Russian email addresses are used by North Korean Kimsuky hackers to commit credential theft attacks.

Kimsuky, a threat actor associated with North Korea, has been implicated in a number of phishing attacks that use email messages sent from Russian sender addresses in order to steal credentials."Until early September," the South Korean cybersecurity firm Genians stated, "phishing emails were sent mainly through email services in Japan and Korea." "Then, from mid-September, some phishing emails disguised as if they were sent from Russia were observed."

Russian email addresses are used by North Korean Kimsuky hackers to commit credential theft attacks.

Kimsuky, a threat actor associated with North Korea, has been implicated in a number of phishing attacks that use email messages sent from Russian sender addresses in order to steal credentials."Until early September," the South Korean cybersecurity firm Genians stated, "phishing emails were sent mainly through email services in Japan and Korea." "Then, from mid-September, some phishing emails disguised as if they were sent from Russia were observed."

VK's Mail.ru email service, which offers five distinct alias domains—mail.ru, internet.ru, bk.ru, inbox.ru, and list.ru—is being abused in this way. According to Genians, the Kimsuky actors have been using all of the sender domains described above for phishing attempts that pose as online portals and financial organizations, such as Naver.

Messages imitating Naver's MYBOX cloud storage service have been used in other phishing attempts to fool users into clicking on links by creating a false feeling of urgency that dangerous files have been found in their accounts and that they must be removed. Phishing emails with a MYBOX theme have been observed since late April 2024; the initial waves used sender addresses from South Korea, Japan, and the United States.

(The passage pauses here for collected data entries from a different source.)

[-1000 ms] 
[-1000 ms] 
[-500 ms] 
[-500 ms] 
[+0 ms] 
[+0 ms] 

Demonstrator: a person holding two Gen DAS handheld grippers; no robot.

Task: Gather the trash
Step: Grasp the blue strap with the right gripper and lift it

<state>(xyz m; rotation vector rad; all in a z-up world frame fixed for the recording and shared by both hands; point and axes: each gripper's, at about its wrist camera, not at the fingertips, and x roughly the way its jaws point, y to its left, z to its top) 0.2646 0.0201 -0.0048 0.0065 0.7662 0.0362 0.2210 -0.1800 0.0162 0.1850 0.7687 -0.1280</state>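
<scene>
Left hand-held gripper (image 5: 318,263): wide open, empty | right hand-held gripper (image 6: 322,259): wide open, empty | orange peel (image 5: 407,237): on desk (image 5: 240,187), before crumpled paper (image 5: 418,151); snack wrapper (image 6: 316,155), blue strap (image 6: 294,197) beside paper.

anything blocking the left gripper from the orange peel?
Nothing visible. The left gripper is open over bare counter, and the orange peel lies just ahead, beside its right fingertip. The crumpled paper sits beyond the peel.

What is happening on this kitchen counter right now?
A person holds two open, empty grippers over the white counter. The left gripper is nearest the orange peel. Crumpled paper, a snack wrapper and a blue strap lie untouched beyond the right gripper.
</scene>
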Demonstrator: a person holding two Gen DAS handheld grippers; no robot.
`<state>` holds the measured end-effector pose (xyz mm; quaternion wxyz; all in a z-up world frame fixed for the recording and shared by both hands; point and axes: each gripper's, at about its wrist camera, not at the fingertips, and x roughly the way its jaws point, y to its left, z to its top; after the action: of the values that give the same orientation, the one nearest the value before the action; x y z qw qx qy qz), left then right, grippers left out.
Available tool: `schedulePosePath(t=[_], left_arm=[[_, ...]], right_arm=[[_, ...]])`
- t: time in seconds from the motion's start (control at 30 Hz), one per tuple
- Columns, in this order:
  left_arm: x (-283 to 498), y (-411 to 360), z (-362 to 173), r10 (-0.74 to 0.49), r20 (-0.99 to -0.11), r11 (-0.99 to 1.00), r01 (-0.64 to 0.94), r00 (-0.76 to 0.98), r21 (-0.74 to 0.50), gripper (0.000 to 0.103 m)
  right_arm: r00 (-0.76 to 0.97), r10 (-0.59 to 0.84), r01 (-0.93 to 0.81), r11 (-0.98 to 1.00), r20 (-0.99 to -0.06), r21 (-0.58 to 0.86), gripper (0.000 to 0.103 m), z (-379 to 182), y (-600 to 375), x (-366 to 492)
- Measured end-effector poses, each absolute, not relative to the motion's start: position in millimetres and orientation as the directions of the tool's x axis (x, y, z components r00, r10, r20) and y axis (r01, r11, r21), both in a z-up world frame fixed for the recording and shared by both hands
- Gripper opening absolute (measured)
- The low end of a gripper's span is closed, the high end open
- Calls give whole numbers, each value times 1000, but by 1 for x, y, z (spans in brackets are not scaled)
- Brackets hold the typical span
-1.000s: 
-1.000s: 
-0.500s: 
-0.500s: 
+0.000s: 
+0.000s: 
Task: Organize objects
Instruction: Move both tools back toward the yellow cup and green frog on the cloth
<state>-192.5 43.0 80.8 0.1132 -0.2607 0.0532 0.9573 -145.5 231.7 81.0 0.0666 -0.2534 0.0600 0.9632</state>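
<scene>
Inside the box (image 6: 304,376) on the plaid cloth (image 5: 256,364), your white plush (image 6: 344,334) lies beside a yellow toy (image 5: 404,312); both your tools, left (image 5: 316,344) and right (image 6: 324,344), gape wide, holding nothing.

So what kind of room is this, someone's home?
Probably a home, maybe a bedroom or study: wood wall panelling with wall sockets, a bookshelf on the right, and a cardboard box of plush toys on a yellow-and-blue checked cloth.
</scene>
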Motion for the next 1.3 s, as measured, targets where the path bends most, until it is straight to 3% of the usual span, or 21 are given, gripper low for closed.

Attacks by North Korean Kimsuky Hackers on Credential Theft Although it was claimed that these messages were sent from domains like "mmbox[.]ru" and "ncloud[.]ru," additional investigation has shown that the threat actor used a compromised Evangelia University email server (evangelia[.]edu) to send the messages using a PHP-based mailer service called Star.

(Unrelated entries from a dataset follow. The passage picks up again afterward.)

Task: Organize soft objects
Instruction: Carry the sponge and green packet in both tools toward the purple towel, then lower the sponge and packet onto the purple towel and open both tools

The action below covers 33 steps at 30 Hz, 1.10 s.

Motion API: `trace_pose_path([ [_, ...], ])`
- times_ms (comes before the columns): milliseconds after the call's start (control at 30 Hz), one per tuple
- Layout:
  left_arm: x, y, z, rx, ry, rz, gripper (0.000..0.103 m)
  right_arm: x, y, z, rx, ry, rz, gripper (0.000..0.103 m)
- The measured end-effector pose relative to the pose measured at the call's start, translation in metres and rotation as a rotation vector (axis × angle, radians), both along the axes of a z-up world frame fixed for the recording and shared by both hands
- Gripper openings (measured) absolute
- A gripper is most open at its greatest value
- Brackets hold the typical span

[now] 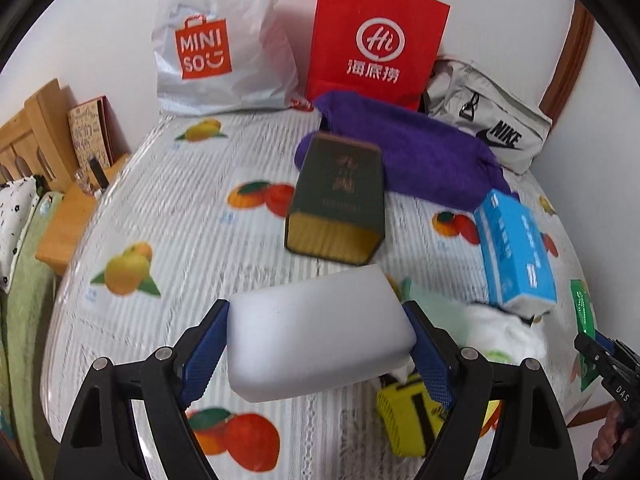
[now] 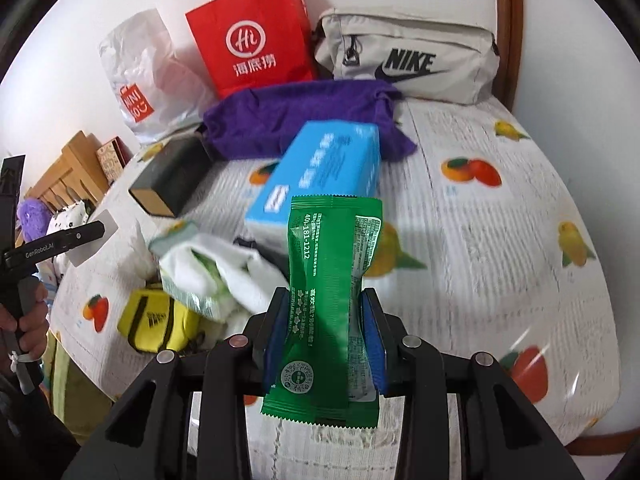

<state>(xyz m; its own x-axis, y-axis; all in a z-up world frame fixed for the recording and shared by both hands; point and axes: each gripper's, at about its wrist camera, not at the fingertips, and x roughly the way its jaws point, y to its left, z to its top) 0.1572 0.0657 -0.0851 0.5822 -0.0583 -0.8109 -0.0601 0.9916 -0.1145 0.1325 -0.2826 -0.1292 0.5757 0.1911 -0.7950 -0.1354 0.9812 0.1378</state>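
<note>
Left claw clamps white rectangular foam sponge block; right claw pinches green crinkly foil sachet, both above the fruit-print table. Yellow pouch, white cloth, blue tissue pack, purple towel remain unsorted; bags behind apparently wait.

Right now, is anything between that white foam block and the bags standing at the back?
Yes. The white foam block, shut in the left gripper, faces the dark green box directly ahead, with the purple cloth stretched behind it before the red bag. The path toward the Miniso bag looks open.
</note>
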Motion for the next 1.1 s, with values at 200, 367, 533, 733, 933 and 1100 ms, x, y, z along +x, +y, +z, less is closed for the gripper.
trace_pose_path([
  [200, 0.022, -0.003, 0.023, 0.004, -0.030, 0.009, 0.084, 0.029, 0.004, 0.020, -0.005, -0.024, 0.026, 0.036],
  [367, 0.045, -0.007, 0.038, 0.017, -0.050, -0.004, 0.084, 0.058, 0.010, 0.033, -0.012, -0.033, 0.041, 0.036],
  [533, 0.068, -0.005, 0.047, 0.024, -0.059, -0.005, 0.084, 0.088, 0.020, 0.039, -0.019, -0.037, 0.056, 0.036],
  [733, 0.102, -0.002, 0.051, 0.030, -0.055, -0.003, 0.084, 0.121, 0.026, 0.046, -0.029, -0.047, 0.057, 0.036],
  [933, 0.144, -0.010, 0.050, 0.036, -0.041, -0.030, 0.084, 0.162, 0.028, 0.049, -0.003, -0.057, 0.057, 0.036],
  [1100, 0.183, -0.019, 0.045, 0.039, -0.024, -0.053, 0.084, 0.203, 0.033, 0.046, 0.009, -0.051, 0.063, 0.037],
])
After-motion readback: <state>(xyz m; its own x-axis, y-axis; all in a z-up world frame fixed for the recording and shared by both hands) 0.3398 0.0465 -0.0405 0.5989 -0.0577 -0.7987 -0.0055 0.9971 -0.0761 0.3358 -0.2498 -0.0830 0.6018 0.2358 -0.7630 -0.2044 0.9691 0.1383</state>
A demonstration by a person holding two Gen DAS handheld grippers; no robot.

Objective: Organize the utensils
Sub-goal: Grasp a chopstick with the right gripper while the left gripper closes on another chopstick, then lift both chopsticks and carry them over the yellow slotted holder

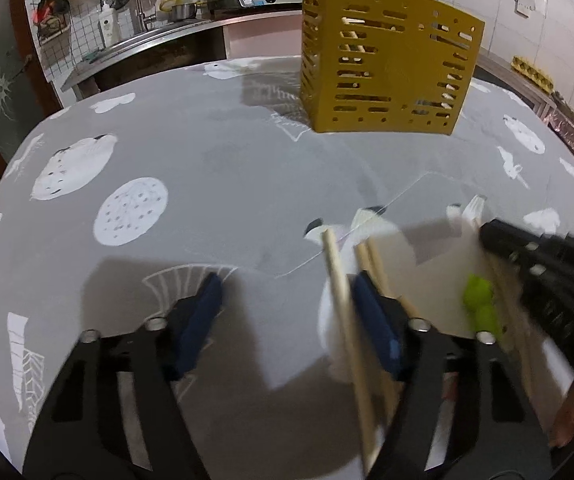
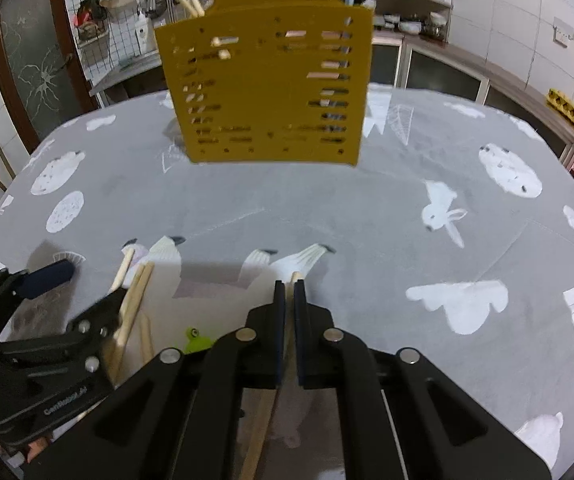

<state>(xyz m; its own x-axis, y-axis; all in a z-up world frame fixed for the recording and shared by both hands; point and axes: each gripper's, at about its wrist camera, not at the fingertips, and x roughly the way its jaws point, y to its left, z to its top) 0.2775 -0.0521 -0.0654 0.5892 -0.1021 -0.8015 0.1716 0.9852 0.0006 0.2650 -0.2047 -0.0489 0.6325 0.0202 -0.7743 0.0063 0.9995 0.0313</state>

It's important to note that enterprise security company Proofpoint already confirmed Kimsuky's use of reputable email technologies like PHPMailer and Star in November 2021. According to Genians, the ultimate objective of these assaults is credential theft, which may be used to take over victim accounts and use them to start subsequent attacks on other coworkers or friends.

Kimsuky has demonstrated throughout the years that he is skilled at running email-focused social engineering campaigns, using methods to impersonate email senders to make them seem like they are from reliable sources in order to get beyond security checks. For using "inappropriately configured DNS Domain-based Message Authentication, Reporting and Conformance (DMARC) record policies to conceal social engineering attempts," the cyber attacker was criticized by the U.S. authorities earlier this year.